Today, in honor of Safer Internet Day, NCTA joins ConnectSafely.org in not only supporting a better and more informed internet user experience for children and their families, but in raising awareness of the valuable resources available throughout the cable industry that can help parents steer their kids towards making safe and savvy online choices. Safer Internet Day, a global effort that's celebrated in over 100 countries around the world and which came to the U.S. in 2012, is one initiative that is working towards giving kids and their families the confidence they need to safely navigate the internet. 

ISPs and programmers have always prioritized families and provided ways to empower users with the knowledge and tools to stay safe online, including offering a variety of parental controls for their users. Through the use of parental control functions on devices, cable companies give parents the ability to decide what programming is most appropriate for their children, and to block those that are not. These extend to websites as well, as ISPs offer filtering options, supervised or monitored chats, time limits, and web activity reports for each user in the household. 
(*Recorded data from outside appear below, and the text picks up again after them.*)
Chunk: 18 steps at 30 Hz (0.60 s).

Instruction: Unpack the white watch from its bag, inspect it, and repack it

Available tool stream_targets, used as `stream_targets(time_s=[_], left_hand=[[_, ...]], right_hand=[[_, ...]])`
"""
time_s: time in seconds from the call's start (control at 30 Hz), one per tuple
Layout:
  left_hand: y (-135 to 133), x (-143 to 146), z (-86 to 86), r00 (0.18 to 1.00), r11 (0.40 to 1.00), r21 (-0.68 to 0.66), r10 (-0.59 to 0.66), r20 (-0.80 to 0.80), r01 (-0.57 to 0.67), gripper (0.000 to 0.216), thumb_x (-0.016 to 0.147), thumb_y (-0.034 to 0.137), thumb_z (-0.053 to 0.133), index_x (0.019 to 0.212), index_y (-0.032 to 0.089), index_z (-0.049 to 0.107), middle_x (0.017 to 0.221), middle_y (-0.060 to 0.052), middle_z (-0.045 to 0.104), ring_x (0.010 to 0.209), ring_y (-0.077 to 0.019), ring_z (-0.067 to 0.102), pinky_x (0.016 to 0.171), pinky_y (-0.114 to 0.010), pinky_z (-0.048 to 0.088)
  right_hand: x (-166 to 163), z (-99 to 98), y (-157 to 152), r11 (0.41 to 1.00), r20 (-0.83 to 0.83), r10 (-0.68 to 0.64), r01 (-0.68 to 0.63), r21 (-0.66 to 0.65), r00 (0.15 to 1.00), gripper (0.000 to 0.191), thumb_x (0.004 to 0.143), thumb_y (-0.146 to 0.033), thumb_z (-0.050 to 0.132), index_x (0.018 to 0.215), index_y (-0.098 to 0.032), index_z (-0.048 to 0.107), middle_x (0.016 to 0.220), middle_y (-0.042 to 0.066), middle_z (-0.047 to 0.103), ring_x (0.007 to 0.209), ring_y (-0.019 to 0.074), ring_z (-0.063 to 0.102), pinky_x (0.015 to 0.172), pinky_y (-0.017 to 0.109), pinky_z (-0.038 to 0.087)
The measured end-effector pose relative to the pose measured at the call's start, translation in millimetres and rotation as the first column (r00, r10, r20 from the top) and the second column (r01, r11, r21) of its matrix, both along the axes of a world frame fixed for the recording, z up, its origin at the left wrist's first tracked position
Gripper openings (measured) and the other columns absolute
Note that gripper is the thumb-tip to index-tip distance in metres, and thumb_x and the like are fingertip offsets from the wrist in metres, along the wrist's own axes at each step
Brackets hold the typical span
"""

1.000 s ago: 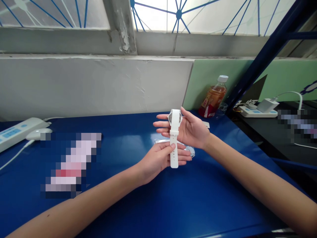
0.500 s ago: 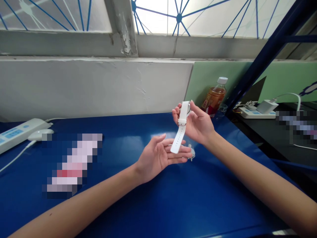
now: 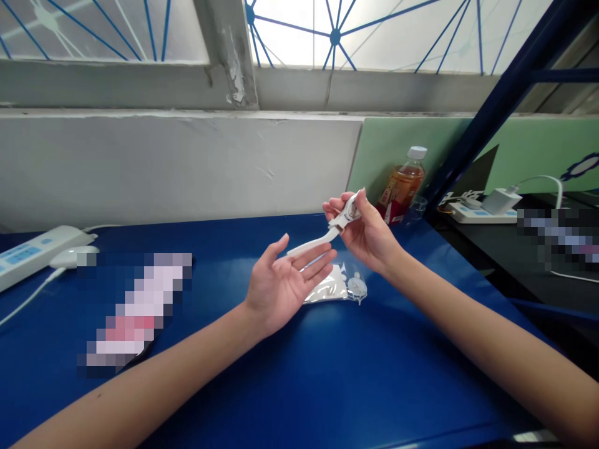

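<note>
My right hand (image 3: 367,234) is closed around the case end of a white wristwatch (image 3: 327,234), held above the blue table (image 3: 327,374). The white strap slants down to the left, and its free end lies across the fingertips of my left hand (image 3: 281,284). That hand is palm up with its fingers spread and grips nothing. Under both hands a clear plastic bag (image 3: 334,287) rests on the table.
A bottle of orange-brown drink (image 3: 402,184) stands at the back beside a green partition (image 3: 528,149). A white power strip (image 3: 28,252) and a cable lie at the far left. Another strip with a charger (image 3: 489,209) sits on the dark desk at right. A dark blue frame post (image 3: 496,100) slants up.
My left hand let go of the strap and opened palm up. My right hand closed on the watch, lifted it and tilted it so that the strap swung left onto my left fingertips.
</note>
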<state>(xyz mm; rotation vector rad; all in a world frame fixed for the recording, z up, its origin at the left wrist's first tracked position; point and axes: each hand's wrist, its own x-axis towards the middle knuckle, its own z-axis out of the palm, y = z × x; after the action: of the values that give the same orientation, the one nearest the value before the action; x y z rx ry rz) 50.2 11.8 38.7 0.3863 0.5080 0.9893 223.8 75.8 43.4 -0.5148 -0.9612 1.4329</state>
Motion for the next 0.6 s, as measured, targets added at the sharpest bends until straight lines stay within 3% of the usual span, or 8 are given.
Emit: stream_targets(time_s=[0.1, 0.2, 0.3, 0.4, 0.47, 0.53, 0.6], left_hand=[[-2, 2, -0.8, 0.999, 0.999, 0.017, -0.036, -0.039, 0.037, 0.057, 0.094, 0.043, 0.052, 0.131, -0.001, 0.052, 0.134, -0.024, 0.059, 0.130, -0.0331, 0.053, 0.112, -0.042, 0.040], [-3, 4, -3.9, 0.991, 0.985, 0.136, -0.094, -0.095, 0.107, 0.046, 0.092, 0.039, 0.060, 0.121, 0.003, 0.058, 0.136, -0.024, 0.057, 0.130, -0.0359, 0.053, 0.110, -0.047, 0.041], [-4, 7, -6.7, 0.972, 0.944, 0.302, -0.062, -0.226, 0.131, 0.035, 0.088, 0.028, 0.069, 0.118, 0.009, 0.063, 0.131, -0.017, 0.063, 0.128, -0.0322, 0.055, 0.108, -0.043, 0.044], [-5, 9, -8.4, 0.921, 0.919, 0.356, -0.019, -0.390, 0.169, 0.032, 0.085, 0.022, 0.076, 0.115, 0.013, 0.067, 0.114, -0.011, 0.072, 0.117, -0.0272, 0.065, 0.101, -0.038, 0.050], [-7, 10, -8.7, 0.890, 0.919, 0.339, -0.028, -0.455, 0.203, 0.028, 0.086, 0.027, 0.076, 0.108, 0.011, 0.070, 0.102, -0.011, 0.076, 0.101, -0.0245, 0.072, 0.093, -0.036, 0.055], [-10, 11, -8.3, 0.871, 0.923, 0.317, -0.038, -0.490, 0.218, 0.029, 0.087, 0.034, 0.075, 0.102, 0.009, 0.071, 0.095, -0.011, 0.077, 0.090, -0.0226, 0.075, 0.088, -0.035, 0.057], [-12, 13, -7.2, 0.855, 0.932, 0.288, -0.042, -0.517, 0.220, 0.033, 0.086, 0.038, 0.075, 0.100, 0.008, 0.071, 0.092, -0.013, 0.077, 0.086, -0.0224, 0.075, 0.084, -0.034, 0.059]], right_hand=[[1, -0.1, 0, 0.999, 0.032, -0.025, 0.023, 0.049, 0.999, 0.027, 0.085, -0.056, 0.066, 0.089, -0.029, 0.068, 0.093, -0.004, 0.078, 0.104, 0.0190, 0.070, 0.102, 0.039, 0.049], [1, -0.4, -5, 0.995, 0.183, 0.034, -0.050, 0.083, 0.982, 0.034, 0.090, -0.059, 0.058, 0.092, -0.028, 0.071, 0.095, 0.000, 0.078, 0.113, 0.0224, 0.066, 0.106, 0.045, 0.044], [0, -1.5, -10, 0.972, 0.435, 0.012, -0.113, 0.205, 0.900, 0.032, 0.093, -0.053, 0.057, 0.093, -0.027, 0.076, 0.109, 0.003, 0.077, 0.132, 0.0235, 0.053, 0.114, 0.046, 0.034], [-1, -2.0, -15, 0.951, 0.582, -0.074, -0.119, 0.286, 0.810, 0.025, 0.092, -0.045, 0.061, 0.094, -0.027, 0.078, 0.128, 0.003, 0.068, 0.139, 0.0249, 0.043, 0.116, 0.045, 0.030], [-3, -0.7, -17, 0.967, 0.563, -0.004, -0.140, 0.213, 0.826, 0.026, 0.092, -0.045, 0.060, 0.098, -0.026, 0.077, 0.131, 0.004, 0.067, 0.132, 0.0268, 0.051, 0.113, 0.046, 0.035], [-4, 2.5, -19, 0.971, 0.446, 0.170, -0.227, 0.078, 0.879, 0.033, 0.093, -0.047, 0.057, 0.104, -0.023, 0.076, 0.128, 0.006, 0.069, 0.124, 0.0268, 0.059, 0.109, 0.045, 0.041], [-4, 7.1, -19, 0.934, 0.267, 0.353, -0.355, -0.042, 0.897, 0.042, 0.095, -0.052, 0.051, 0.110, -0.020, 0.073, 0.124, 0.009, 0.070, 0.119, 0.0260, 0.062, 0.107, 0.043, 0.044]])
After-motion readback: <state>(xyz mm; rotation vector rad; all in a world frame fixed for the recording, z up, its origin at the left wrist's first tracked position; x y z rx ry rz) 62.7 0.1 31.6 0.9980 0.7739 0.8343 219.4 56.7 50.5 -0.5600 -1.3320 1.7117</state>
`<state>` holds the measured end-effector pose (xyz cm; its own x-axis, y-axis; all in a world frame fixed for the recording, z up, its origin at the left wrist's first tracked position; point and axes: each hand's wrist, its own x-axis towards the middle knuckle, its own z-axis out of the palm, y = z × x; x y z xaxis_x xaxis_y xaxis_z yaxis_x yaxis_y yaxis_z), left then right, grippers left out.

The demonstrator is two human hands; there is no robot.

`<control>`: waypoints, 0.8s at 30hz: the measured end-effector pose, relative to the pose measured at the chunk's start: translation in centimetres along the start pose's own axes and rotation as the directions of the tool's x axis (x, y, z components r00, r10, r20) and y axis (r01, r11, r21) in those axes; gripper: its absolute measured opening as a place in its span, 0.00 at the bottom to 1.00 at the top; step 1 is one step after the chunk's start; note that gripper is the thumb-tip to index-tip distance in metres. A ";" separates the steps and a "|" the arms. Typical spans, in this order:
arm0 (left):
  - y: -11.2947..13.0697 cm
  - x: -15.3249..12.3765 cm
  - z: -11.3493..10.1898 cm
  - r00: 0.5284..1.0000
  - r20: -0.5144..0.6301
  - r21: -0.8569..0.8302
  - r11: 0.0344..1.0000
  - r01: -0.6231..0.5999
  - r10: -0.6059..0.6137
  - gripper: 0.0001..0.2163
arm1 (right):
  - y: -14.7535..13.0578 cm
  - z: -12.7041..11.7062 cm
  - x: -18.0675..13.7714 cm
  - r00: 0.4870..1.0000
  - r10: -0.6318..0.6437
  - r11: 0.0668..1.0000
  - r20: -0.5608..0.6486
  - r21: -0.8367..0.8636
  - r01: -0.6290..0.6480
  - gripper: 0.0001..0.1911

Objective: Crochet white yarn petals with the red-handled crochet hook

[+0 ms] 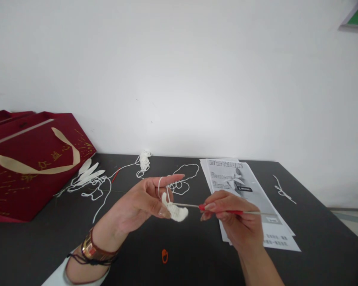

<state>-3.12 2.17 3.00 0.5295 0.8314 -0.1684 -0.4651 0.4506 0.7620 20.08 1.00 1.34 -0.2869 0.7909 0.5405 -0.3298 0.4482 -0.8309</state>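
My left hand (149,200) pinches a small white crochet piece (179,213) between thumb and fingers, its index finger stretched out to the right. White yarn (160,184) loops over that index finger and runs down to the piece. In my right hand (237,216) is a crochet hook (205,207) with a red grip, held like a pen. Its thin metal shaft points left, and the tip meets the top edge of the crochet piece. Whether the tip sits inside a stitch is too small to tell.
An orange stitch marker (165,256) lies on the dark table (131,254) near the front. Printed sheets (256,182) are at the right, beside a short knotted yarn (282,190). White petal-shaped pieces (89,172), a yarn bundle (144,159) and a red paper bag (38,167) occupy the left.
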 end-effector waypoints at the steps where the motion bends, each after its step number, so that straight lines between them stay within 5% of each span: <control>1: 0.0 -0.1 0.0 1.000 0.007 0.013 1.000 -0.003 0.003 0.32 | 0.0 0.0 0.1 1.000 0.020 0.999 -0.016 0.047 -0.019 0.07; 8: -0.3 -0.4 0.9 0.978 -0.077 0.291 0.943 -0.162 0.192 0.25 | 0.7 1.0 0.7 0.950 0.273 0.904 -0.154 0.378 -0.198 0.06; 13: -1.0 -0.1 1.8 0.861 -0.063 0.542 0.742 -0.395 0.504 0.25 | 1.7 1.9 1.1 0.831 0.521 0.727 -0.194 0.611 -0.313 0.07; 16: -1.8 0.3 2.1 0.815 -0.083 0.584 0.691 -0.427 0.574 0.26 | 2.3 2.4 1.1 0.787 0.585 0.677 -0.198 0.653 -0.338 0.08; 20: -2.6 0.8 2.2 0.784 -0.170 0.577 0.706 -0.412 0.597 0.25 | 2.4 3.0 0.8 0.798 0.549 0.732 -0.249 0.605 -0.314 0.09; 24: -3.0 1.0 2.3 0.763 -0.250 0.586 0.720 -0.372 0.597 0.24 | 2.2 3.3 0.5 0.845 0.409 0.880 -0.346 0.394 -0.264 0.07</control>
<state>0.42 0.89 1.96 -0.0507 0.9841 0.1702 -0.1160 -0.1750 0.9777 16.29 0.96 0.22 -0.0659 0.9953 0.0713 -0.5689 0.0212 -0.8221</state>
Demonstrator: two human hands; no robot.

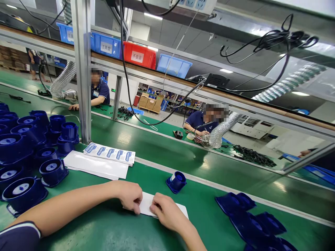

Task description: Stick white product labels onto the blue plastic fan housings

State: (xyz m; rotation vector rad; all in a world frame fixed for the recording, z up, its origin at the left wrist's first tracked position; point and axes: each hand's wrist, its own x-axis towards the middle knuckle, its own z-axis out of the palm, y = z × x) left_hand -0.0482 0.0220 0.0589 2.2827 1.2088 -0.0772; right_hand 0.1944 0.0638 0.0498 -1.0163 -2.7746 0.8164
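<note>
A white paper sheet (146, 204) lies on the green work surface in front of me. My left hand (131, 196), fingers curled, grips its left part, while my right hand (166, 210) pinches it near the middle. Both sets of fingertips hide parts of the sheet. Just beyond my hands stands a single blue plastic housing (177, 182), round on top with a flanged base. To the left, blank white sheets (96, 165) lie in a pile, and printed label sheets (110, 154) with blue-and-white labels rest behind them.
Many blue housings (22, 190) crowd the left side, some stacked. More housings (251, 221) sit at the right. A metal post (82, 69) rises behind the labels. A black cable (128, 83) hangs ahead. Two co-workers (101, 93) sit across the green conveyor (157, 150).
</note>
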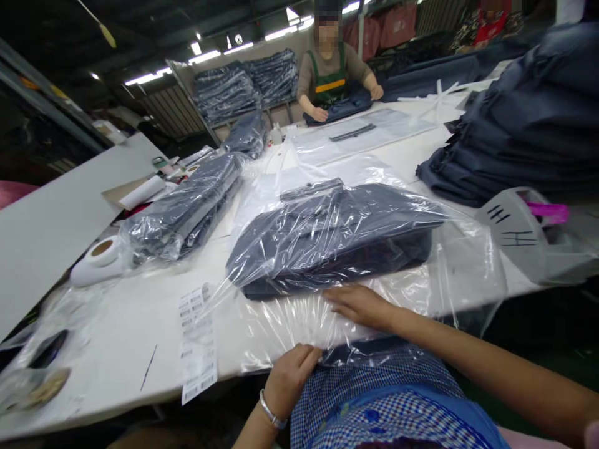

A couple of new products have also sprung up recently. Last year, Comcast unveiled its new xFi service platform which gives subscribers the ability to manage every internet-connected device on their home network--meaning that parents can monitor devices on the network and set parental control filters for their children's individual devices and user accounts. Disney also offers a small hardware device called Circle, which plugs into a home wi-fi router and offers similar control and safe search features. 

But beyond just offering these types of controls, many cable companies offer resources and video tips on how to talk to kids about inappropriate online use or TV content. Controlwithcable.org offers a wealth of information on how to teach kids about behaving responsibly and ethically online, whether it be on a social networking site or a multi-player online game. The site also includes information on parental controls, TV ratings, cyberbullying, media literacy tips and cybersecurity, as well as the "ICYMI" video collection which includes videos on the latest websites, apps and products that help parents manage their children's online presence.